What to do
Please tally the lines below that contain the word "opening" and reply with the total alone.

Data entries:

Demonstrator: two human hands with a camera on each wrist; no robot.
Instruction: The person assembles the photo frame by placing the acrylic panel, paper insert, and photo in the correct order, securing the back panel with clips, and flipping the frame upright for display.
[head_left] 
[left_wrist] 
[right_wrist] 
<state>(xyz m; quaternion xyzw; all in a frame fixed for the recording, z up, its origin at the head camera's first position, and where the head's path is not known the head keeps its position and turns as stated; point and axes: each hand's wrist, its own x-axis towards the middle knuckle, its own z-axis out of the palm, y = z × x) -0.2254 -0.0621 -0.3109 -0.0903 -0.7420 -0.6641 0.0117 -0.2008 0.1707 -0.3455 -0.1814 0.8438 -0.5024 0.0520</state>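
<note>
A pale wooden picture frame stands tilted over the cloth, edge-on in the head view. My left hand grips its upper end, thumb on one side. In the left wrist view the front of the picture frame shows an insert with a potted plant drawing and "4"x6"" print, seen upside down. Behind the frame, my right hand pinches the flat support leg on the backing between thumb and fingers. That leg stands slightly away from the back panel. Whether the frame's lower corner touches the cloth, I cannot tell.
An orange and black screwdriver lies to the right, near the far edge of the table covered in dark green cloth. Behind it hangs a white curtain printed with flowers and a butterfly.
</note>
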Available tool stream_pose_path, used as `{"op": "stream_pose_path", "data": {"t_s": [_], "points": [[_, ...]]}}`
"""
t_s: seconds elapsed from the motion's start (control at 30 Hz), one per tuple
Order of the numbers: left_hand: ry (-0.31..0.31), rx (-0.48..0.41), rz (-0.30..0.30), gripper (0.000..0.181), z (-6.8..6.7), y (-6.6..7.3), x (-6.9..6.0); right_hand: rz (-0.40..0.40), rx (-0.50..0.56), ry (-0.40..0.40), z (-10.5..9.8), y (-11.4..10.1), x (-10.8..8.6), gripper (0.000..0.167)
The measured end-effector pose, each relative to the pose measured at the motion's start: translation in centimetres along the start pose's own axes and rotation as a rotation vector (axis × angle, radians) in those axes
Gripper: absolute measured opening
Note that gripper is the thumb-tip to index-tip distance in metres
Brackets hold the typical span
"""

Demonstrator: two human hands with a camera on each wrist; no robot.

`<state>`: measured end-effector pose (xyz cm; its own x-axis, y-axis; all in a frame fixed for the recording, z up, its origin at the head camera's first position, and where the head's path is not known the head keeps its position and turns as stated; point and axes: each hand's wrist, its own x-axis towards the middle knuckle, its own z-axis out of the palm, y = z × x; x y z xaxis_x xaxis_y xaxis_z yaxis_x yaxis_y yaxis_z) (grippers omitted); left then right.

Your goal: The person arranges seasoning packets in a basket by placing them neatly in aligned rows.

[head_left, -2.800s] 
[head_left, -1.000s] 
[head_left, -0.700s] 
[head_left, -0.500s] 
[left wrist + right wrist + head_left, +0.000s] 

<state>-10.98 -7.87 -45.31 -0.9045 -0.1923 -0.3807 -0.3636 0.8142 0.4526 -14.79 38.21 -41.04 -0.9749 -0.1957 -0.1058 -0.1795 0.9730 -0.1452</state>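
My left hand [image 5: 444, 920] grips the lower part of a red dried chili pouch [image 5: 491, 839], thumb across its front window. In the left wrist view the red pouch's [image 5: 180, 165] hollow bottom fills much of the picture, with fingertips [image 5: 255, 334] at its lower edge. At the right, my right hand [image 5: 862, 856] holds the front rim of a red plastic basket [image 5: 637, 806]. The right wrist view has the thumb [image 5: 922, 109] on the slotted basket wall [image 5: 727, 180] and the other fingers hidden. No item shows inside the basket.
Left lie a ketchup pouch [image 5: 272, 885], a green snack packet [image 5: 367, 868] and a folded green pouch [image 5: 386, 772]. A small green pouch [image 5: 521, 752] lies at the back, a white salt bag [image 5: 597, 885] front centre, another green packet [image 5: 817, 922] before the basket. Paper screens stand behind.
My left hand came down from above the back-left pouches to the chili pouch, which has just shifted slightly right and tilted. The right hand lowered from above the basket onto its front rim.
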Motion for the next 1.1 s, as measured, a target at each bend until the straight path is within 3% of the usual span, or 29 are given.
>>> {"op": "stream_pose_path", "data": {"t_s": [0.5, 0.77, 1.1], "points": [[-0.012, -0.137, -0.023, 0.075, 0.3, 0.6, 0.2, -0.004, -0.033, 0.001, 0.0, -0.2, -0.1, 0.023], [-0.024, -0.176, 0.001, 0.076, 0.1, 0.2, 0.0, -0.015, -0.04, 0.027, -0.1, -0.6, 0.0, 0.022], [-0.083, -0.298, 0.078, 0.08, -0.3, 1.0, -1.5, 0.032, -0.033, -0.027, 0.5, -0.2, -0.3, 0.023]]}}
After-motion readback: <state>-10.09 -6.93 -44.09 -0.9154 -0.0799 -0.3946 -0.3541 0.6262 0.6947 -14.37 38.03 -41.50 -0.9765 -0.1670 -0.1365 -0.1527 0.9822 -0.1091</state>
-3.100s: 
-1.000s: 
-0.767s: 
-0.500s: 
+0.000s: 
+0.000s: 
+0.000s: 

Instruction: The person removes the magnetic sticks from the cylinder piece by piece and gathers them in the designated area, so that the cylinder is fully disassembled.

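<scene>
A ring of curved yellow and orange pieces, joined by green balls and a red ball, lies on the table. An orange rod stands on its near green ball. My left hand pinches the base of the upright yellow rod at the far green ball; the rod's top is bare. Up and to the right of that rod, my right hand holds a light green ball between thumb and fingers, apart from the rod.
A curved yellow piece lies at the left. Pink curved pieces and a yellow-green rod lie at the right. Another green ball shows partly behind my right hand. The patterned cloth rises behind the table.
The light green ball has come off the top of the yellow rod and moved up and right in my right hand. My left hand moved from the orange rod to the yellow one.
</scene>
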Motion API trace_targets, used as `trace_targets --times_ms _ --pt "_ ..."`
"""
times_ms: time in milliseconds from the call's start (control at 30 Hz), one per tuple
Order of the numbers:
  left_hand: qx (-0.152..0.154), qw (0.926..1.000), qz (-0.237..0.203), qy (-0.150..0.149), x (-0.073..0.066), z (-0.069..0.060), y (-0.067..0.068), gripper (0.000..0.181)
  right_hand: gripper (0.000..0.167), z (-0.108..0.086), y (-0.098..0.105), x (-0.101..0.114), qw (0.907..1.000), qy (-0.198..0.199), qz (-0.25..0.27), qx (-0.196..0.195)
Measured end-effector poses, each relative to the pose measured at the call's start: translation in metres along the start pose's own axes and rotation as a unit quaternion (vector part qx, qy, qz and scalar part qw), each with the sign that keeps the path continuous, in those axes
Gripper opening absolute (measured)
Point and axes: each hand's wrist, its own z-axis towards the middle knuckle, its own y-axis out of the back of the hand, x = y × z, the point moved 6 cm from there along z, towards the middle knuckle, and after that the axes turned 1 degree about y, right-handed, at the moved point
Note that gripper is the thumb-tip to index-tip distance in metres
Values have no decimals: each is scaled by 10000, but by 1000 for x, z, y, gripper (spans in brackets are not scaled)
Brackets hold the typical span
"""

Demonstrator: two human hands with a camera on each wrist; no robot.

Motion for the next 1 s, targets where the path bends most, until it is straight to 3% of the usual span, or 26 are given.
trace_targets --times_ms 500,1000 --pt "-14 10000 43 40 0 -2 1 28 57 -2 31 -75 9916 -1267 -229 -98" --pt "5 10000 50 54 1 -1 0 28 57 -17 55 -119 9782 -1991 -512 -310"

Task solution
2